_Task directions:_ Whenever a line in the data contains "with", show that line.

[Opening Stored data section]

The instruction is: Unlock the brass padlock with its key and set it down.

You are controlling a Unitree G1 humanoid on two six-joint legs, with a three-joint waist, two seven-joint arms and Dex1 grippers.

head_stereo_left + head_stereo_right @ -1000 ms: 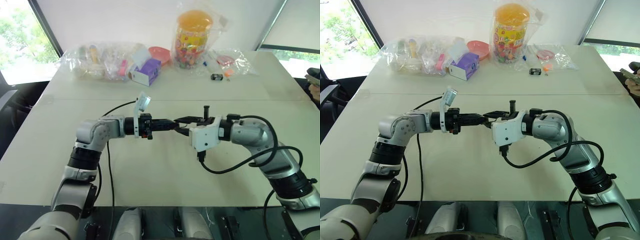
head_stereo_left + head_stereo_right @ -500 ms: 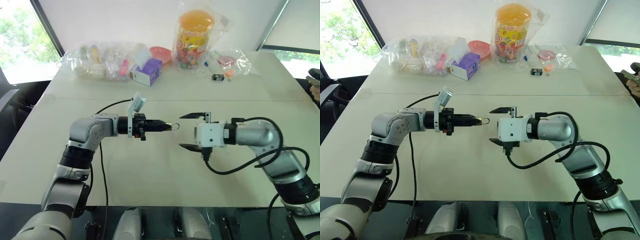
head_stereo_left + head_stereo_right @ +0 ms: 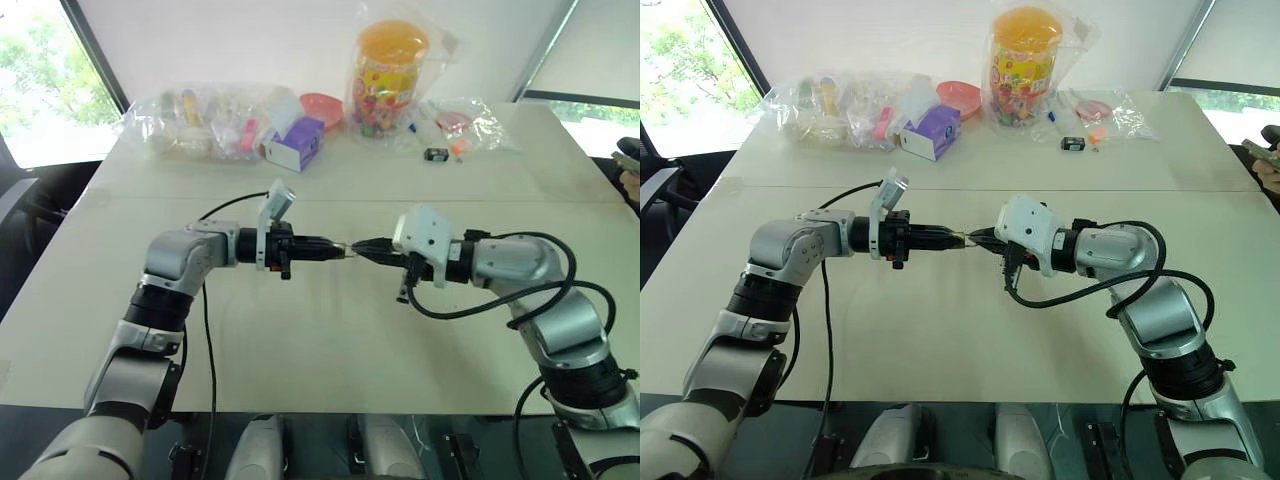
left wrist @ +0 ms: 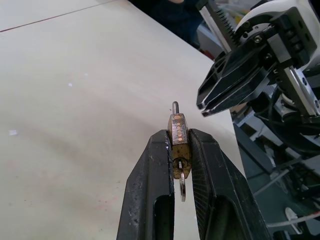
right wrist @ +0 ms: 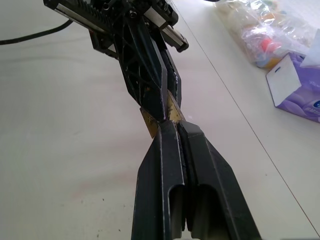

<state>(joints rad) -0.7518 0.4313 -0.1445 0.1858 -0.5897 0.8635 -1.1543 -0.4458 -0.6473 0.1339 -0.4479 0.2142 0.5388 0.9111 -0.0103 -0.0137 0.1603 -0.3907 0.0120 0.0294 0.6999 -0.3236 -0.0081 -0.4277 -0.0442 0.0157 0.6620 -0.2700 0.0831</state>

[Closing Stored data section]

_Expected output:_
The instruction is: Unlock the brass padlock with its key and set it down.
You are controlling a Unitree G1 humanoid on two six-joint legs, with a three-joint waist, two seven-joint arms and Dex1 grippers.

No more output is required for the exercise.